* **Task**: Find the string "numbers" in the records. Copy every line it appears in.

* **Information provided**:
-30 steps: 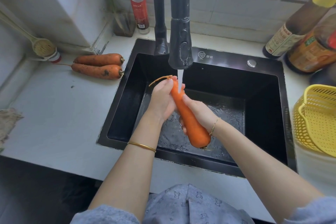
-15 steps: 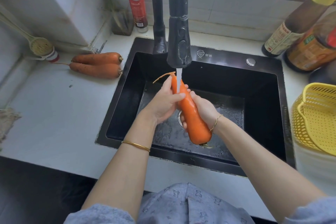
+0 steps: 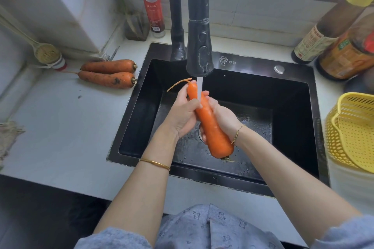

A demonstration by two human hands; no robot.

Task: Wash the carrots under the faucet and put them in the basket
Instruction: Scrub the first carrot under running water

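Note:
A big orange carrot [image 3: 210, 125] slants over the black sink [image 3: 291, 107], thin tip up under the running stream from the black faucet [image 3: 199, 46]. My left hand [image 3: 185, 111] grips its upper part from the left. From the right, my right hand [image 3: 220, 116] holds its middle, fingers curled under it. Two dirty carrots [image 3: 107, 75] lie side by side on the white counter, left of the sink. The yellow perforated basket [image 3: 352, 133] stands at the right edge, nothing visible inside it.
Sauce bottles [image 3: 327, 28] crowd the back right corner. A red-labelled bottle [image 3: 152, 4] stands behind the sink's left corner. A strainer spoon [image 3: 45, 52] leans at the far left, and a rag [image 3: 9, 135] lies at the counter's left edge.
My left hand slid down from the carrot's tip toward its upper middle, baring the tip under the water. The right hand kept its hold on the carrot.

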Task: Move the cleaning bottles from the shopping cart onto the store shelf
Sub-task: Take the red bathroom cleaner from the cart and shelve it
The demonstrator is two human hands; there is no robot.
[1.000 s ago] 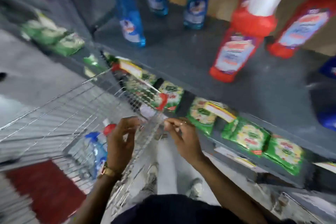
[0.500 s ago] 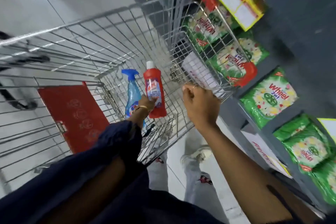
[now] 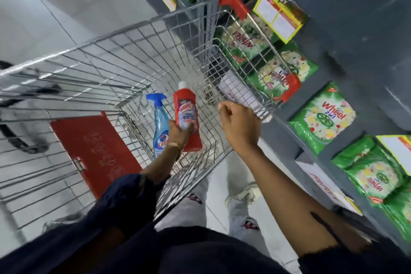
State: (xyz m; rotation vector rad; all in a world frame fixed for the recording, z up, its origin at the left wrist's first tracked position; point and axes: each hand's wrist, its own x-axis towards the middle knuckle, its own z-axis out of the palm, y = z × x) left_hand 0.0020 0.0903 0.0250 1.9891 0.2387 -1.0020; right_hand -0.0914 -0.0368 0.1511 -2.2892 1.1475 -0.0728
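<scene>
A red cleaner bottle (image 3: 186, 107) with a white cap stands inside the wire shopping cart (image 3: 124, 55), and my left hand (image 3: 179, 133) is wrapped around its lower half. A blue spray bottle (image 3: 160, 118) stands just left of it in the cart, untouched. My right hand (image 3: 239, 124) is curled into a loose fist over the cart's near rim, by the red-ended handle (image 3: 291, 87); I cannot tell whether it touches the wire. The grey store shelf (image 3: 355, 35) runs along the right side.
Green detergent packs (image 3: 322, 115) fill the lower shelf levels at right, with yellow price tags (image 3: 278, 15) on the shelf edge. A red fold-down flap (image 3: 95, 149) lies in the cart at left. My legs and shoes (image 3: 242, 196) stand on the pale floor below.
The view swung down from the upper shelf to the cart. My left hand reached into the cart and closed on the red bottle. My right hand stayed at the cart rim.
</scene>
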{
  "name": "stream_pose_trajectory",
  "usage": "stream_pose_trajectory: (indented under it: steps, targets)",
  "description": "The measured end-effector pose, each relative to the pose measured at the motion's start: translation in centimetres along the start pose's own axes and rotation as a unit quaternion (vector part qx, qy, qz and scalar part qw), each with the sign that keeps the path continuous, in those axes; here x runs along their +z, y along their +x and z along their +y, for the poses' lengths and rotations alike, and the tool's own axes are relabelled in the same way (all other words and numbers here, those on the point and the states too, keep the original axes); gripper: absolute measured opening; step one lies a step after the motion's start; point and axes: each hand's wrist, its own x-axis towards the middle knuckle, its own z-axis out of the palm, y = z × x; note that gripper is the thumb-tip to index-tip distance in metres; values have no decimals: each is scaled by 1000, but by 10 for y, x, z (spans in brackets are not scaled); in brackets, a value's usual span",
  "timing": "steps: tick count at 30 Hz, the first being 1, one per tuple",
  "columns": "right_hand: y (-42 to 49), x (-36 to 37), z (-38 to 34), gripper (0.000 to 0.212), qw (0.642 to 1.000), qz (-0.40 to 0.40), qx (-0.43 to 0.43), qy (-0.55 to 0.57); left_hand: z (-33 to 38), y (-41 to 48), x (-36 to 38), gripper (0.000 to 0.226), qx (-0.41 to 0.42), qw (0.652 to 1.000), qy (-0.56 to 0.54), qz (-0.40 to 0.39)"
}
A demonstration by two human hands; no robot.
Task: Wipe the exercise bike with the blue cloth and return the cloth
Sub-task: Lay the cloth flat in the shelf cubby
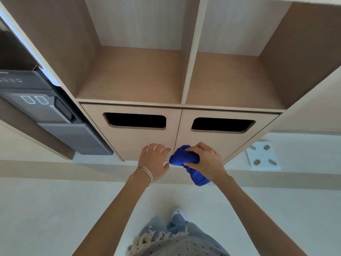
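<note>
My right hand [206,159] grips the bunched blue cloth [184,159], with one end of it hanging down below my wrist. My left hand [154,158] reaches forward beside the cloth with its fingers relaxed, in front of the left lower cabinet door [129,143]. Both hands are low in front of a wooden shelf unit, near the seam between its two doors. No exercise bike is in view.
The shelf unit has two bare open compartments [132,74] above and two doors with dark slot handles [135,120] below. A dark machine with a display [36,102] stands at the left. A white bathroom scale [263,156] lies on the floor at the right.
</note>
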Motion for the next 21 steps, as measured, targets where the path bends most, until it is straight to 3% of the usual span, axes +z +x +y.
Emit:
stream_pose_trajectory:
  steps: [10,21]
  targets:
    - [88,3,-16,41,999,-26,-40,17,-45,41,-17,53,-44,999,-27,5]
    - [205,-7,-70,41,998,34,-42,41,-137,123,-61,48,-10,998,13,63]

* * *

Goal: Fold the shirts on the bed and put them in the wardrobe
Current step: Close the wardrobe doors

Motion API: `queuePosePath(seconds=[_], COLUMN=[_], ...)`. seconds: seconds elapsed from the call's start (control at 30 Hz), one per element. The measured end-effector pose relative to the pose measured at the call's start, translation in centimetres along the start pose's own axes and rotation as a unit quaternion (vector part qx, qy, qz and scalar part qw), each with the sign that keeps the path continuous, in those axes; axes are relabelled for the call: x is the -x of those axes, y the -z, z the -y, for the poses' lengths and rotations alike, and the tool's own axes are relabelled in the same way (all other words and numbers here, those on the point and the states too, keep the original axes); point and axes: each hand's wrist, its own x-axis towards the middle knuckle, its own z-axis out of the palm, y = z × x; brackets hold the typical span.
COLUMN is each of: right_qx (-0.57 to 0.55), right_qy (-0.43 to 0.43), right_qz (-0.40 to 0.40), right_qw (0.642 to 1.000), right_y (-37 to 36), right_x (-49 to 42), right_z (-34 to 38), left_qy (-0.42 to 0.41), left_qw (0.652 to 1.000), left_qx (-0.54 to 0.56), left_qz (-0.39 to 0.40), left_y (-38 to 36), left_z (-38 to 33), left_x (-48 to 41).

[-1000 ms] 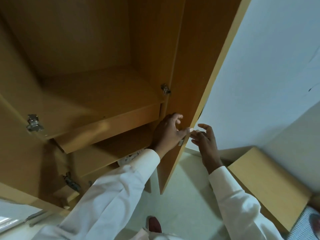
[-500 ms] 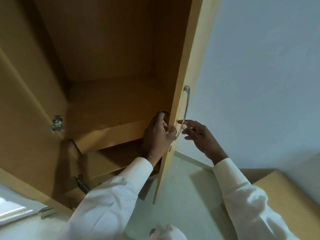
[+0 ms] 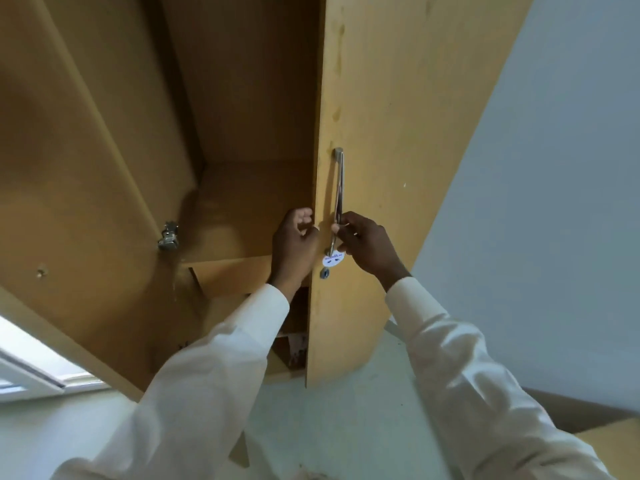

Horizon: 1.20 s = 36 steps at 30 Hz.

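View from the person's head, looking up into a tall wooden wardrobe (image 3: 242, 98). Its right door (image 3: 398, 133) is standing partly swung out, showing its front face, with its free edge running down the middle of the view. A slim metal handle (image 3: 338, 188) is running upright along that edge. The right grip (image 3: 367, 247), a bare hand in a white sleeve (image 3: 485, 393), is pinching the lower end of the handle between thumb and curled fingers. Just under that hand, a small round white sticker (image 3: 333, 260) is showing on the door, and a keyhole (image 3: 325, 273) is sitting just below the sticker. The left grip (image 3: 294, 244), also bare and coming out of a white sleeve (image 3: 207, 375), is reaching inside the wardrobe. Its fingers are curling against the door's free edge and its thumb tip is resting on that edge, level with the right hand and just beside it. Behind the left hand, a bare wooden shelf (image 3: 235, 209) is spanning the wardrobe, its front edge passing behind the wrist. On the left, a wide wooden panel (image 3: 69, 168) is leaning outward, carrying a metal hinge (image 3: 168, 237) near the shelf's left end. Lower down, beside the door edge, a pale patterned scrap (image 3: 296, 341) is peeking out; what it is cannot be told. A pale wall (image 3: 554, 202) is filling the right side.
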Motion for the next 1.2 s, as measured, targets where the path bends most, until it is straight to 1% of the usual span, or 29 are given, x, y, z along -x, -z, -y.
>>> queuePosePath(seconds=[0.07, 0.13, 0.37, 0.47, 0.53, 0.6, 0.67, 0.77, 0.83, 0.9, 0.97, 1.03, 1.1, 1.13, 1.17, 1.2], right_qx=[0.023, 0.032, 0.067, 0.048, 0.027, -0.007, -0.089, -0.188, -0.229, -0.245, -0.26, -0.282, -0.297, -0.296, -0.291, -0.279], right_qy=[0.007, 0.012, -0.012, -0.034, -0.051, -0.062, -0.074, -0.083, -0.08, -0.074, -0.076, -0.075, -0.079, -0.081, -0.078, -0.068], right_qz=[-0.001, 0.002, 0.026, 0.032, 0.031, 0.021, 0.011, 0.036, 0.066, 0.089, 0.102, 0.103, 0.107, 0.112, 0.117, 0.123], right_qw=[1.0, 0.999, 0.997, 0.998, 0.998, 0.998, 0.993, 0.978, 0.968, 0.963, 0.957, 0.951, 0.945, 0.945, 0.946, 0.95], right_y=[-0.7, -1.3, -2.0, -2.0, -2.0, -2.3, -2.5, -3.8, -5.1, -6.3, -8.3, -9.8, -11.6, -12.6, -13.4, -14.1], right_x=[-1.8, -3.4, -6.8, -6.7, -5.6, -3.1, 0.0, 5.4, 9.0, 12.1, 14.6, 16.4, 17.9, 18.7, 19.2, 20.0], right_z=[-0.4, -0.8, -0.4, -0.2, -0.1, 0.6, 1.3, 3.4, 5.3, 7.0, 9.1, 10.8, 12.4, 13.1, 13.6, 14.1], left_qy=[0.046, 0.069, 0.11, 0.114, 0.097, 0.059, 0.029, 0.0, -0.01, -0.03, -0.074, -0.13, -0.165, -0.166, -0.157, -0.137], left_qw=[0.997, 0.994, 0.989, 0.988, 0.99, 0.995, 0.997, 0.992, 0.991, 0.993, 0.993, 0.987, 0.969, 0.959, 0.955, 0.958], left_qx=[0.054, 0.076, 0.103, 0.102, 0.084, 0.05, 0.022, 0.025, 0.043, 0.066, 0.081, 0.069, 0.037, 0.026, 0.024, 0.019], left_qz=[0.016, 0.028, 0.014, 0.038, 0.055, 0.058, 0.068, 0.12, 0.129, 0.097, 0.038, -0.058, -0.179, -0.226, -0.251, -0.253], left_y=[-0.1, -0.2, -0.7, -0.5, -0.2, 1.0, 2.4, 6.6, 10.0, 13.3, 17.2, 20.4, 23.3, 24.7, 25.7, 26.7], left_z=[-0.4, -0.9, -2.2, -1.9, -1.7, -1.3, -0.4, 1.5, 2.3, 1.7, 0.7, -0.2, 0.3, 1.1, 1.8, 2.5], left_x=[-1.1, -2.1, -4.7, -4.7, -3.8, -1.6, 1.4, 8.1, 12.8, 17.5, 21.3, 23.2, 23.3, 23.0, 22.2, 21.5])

* **Output of the task**:
  "description": "The measured end-effector pose, each relative to the pose measured at the motion's start: translation in centimetres along the start pose's own axes and rotation as a unit quaternion (vector part qx, qy, qz and scalar part qw), each with the sign that keeps the path continuous, in those axes; here x runs along their +z, y along their +x and z along their +y, for the poses' lengths and rotations alike, and the tool's own axes are relabelled in the same way (all other words and numbers here, those on the point and the states too, keep the original axes); gripper: absolute measured opening; step one lies a step after the motion's start; point and axes: each hand's wrist, its own x-axis towards the middle knuckle, its own z-axis out of the palm, y = z × x; note that gripper is the thumb-tip to index-tip distance in metres; values have no decimals: each is scaled by 1000, but by 10 for y, x, z (spans in brackets are not scaled); in brackets, a value's usual span",
Motion API: `queuePosePath(seconds=[_], COLUMN=[_], ...)`. seconds: seconds elapsed from the call's start (control at 30 Hz), one per element. The measured end-effector pose relative to the pose measured at the call's start, translation in centimetres along the start pose's own axes and rotation as a unit quaternion (vector part qx, qy, qz and scalar part qw), each with the sign that keeps the path continuous, in those axes; axes are relabelled for the call: x is the -x of those axes, y the -z, z the -y, for the poses' lengths and rotations alike, and the tool's own axes are relabelled in the same way (all other words and numbers here, those on the point and the states too, keep the original axes); point and axes: each hand's wrist, its own x-axis towards the middle knuckle, its own z-axis out of the palm, y = z × x; brackets hold the typical span.

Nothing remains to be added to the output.